Please return all of the material exactly, with no line missing.
┌────────
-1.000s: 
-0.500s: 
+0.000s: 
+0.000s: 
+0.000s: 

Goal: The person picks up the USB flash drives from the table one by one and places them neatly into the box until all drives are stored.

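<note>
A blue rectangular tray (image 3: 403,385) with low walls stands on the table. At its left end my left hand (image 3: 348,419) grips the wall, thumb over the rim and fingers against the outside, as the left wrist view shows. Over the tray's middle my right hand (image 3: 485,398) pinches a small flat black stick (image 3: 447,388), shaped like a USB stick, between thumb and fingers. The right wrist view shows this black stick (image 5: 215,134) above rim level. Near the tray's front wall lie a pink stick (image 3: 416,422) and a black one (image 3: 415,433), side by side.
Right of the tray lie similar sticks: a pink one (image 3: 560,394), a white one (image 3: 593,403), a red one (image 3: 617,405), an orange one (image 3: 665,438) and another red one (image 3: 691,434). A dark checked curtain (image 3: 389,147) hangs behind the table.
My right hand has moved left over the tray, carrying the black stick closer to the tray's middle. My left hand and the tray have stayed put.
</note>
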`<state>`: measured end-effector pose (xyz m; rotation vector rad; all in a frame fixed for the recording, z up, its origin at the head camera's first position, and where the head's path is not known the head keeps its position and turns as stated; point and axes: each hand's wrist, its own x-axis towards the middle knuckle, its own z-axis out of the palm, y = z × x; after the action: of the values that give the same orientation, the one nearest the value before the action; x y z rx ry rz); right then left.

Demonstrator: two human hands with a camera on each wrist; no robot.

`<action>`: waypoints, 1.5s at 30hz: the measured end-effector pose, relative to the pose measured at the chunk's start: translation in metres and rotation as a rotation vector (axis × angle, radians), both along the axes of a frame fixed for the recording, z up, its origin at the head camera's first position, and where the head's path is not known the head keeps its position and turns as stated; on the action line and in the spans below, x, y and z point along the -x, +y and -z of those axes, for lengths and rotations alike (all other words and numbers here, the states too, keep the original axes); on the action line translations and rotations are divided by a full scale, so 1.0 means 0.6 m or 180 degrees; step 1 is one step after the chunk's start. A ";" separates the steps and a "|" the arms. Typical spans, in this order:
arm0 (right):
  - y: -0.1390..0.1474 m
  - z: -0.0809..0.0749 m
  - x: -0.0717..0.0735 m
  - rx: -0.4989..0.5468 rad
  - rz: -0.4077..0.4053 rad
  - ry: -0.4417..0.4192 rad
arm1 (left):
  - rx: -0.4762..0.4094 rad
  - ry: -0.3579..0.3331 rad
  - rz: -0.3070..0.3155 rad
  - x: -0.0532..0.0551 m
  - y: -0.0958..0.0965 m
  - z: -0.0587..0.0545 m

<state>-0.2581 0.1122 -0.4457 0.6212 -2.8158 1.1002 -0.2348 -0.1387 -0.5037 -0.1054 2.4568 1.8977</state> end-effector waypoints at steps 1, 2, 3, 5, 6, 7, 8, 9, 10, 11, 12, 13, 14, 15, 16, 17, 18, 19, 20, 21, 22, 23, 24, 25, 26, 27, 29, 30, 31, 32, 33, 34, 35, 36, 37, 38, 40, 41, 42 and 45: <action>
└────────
-- RESPONSE BELOW --
-1.000s: 
-0.500s: 
+0.000s: 
+0.000s: 
+0.000s: 

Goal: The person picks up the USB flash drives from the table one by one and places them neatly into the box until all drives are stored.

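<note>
A blue rectangular tray (image 3: 403,385) with low walls stands on the table. At its left end my left hand (image 3: 348,419) grips the wall, thumb over the rim and fingers against the outside, as the left wrist view shows. Over the tray's middle my right hand (image 3: 485,398) pinches a small flat black stick (image 3: 447,388), shaped like a USB stick, between thumb and fingers. The right wrist view shows this black stick (image 5: 215,134) above rim level. Near the tray's front wall lie a pink stick (image 3: 416,422) and a black one (image 3: 415,433), side by side.
Right of the tray lie similar sticks: a pink one (image 3: 560,394), a white one (image 3: 593,403), a red one (image 3: 617,405), an orange one (image 3: 665,438) and another red one (image 3: 691,434). A dark checked curtain (image 3: 389,147) hangs behind the table.
My right hand has moved left over the tray, carrying the black stick closer to the tray's middle. My left hand and the tray have stayed put.
</note>
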`<state>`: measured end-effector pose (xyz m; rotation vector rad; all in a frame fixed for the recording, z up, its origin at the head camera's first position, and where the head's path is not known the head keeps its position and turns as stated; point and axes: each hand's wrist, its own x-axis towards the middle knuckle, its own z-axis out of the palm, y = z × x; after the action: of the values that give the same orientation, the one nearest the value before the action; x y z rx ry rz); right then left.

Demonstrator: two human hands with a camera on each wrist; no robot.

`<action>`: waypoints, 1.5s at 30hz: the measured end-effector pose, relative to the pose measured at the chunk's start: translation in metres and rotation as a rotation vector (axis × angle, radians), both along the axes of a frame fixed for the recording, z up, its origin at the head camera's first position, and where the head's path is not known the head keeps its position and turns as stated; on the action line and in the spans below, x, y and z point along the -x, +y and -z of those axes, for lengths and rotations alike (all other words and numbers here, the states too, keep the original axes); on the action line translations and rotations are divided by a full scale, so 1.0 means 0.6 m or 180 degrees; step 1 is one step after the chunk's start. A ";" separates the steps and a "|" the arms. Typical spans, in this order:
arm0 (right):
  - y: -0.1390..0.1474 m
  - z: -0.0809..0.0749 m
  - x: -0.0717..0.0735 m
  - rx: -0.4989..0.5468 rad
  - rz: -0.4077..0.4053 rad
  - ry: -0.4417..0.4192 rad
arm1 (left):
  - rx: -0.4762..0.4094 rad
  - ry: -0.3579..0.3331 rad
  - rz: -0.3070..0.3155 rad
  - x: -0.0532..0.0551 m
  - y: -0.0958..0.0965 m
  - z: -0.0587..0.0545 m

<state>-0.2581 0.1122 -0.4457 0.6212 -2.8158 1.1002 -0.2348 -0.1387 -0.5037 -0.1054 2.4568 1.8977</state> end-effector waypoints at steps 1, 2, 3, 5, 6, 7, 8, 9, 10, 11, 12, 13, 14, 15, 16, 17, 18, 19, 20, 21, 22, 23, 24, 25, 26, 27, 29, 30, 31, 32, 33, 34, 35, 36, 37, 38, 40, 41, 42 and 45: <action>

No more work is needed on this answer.